C’è un grande vuoto attorno alla tragedia di Brindisi, un odioso silenzio in mezzo al chiasso e alla trenodia delle parole rituali: l’ostinazione con cui il milieu politico si ostina a non pronunciare apertamente la parola mafia, la pervicacia con la quale ci si perde dietro a fantasiose ipotesi di terrorismo addirittura internazionale. Come se le bombole di gas non stonassero ancora di più con queste vie di fuga dalla responsabilità, che con le cosche.

Ho provato rabbia ieri a sentire gli anguilleschi ragionamenti, i giri di parole, a vedere il lenzuolo delle dichiarazioni nascondere come un sudario la realtà. Ho provato vergogna ad ascoltare il rosario di una mafia d’onore che non colpisce i bambini, una specie di riconoscimento che i rappresentanti dello stato fanno all’antistato. Che importa se poi è solo una leggenda cinematografica, se i bambini vengono sciolti nell’acido o sacrificati in vendette trasversali o colpiti da pallottole vaganti o messi nel conto quando si colpisce nel mucchio. Ma è impressionante vedere i signori che dovrebbero combattere la criminalità organizzata, ammantarla di virtù inesistenti.

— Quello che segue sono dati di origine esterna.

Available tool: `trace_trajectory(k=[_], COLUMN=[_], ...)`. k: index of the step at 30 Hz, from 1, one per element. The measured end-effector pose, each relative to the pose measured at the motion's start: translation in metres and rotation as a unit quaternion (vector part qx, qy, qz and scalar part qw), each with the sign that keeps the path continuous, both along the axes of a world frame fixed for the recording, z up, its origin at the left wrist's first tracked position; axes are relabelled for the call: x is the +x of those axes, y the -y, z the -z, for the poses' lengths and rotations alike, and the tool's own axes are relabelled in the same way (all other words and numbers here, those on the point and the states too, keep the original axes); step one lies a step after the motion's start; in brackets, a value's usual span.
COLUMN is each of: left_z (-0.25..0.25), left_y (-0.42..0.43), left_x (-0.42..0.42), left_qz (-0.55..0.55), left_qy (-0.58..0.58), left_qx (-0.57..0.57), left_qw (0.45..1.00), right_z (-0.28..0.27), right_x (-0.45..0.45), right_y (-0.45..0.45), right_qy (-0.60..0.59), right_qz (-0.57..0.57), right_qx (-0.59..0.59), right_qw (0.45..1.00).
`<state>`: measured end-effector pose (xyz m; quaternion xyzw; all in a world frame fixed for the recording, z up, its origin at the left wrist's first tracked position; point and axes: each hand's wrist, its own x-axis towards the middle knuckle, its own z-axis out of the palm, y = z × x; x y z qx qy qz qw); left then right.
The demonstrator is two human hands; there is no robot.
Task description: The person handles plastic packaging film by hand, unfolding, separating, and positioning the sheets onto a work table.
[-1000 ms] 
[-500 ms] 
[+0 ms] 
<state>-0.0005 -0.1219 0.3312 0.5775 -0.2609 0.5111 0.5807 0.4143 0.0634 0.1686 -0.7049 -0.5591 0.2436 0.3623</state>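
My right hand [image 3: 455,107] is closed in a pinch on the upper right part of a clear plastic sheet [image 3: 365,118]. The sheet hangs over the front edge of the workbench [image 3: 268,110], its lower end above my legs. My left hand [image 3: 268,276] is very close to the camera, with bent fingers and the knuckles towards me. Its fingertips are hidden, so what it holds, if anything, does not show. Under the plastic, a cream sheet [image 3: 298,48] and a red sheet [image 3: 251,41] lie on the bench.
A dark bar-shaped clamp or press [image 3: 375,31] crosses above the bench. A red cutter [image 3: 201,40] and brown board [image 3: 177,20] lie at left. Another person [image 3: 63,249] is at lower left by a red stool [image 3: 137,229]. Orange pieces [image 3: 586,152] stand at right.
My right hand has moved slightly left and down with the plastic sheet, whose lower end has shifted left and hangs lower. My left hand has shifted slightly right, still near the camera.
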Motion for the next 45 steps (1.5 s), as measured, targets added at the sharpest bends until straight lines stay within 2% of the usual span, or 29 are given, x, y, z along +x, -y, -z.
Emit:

Oh certo il terrorismo che detto così non significa niente è molto più comodo come investimento emotivo, come detonatore di paura perché rappresenta l’irrazionale e lascia apparentemente incolpevole il potere, mentre le mafie con i loro soldi i loro affari, il loro dominio territoriale, ormai intrecciato a una rete globale,  rappresentano una sconfitta se non una correità di chi dovrebbe combatterle con la cultura e con la buona politica, ma che purtroppo non sa esprimere né l’una né l’altra. Come Maroni negava che la mafia fosse al Nord, contro ogni evidenza, oggi sentiamo che la mafia non esiste al Sud persino nel territorio dove è nata la sacra corona unita. E che se anche esiste, non si comporta così. Per non parlare delle esternazioni esistenzial psicologiche di un procuratore che ha un bel po’ di bombe tutte  da indagare sul suo territorio di competenza e che ha tutto l’interesse a buttarla in follia. Ignari dei cambiamenti epocali e globali che hanno cambiato anche il volto delle vecchie organizzazioni mafiose: si rivede il film muto con didascalie, mentre bisognerebbe mettere gli occhiali per il 3D. . Capire che il vuoto di politica viene riempito dagli incubi e che anche la criminalità mette in campo le sue opzioni e i suoi disegni, la sua strategia della tensione .

La fuga dalla spiacevole realtà, il silenzio in mezzo al parolame è lo stesso che accompagna giorno per giorno il declino del Paese, i massacri sociali, il clima sempre più avvelenato e degradante, l’evidente volontà di non colpire davvero la corruttela e di sottrarre agli investigatori gli strumenti per combatterla. Tutto avviene dentro una narrazione aberrante, dentro un clima autoassolutorio per ogni vergogna da parte di una classe dirigente che rifiuta l’idea stessa di responsabilità e fugge per la tangente ogni volta che si tratta di compiere una scelta. Ci racconta bugie, s’inventa favole perché essa stessa ormai è la bugia del Paese. E il suo incubo.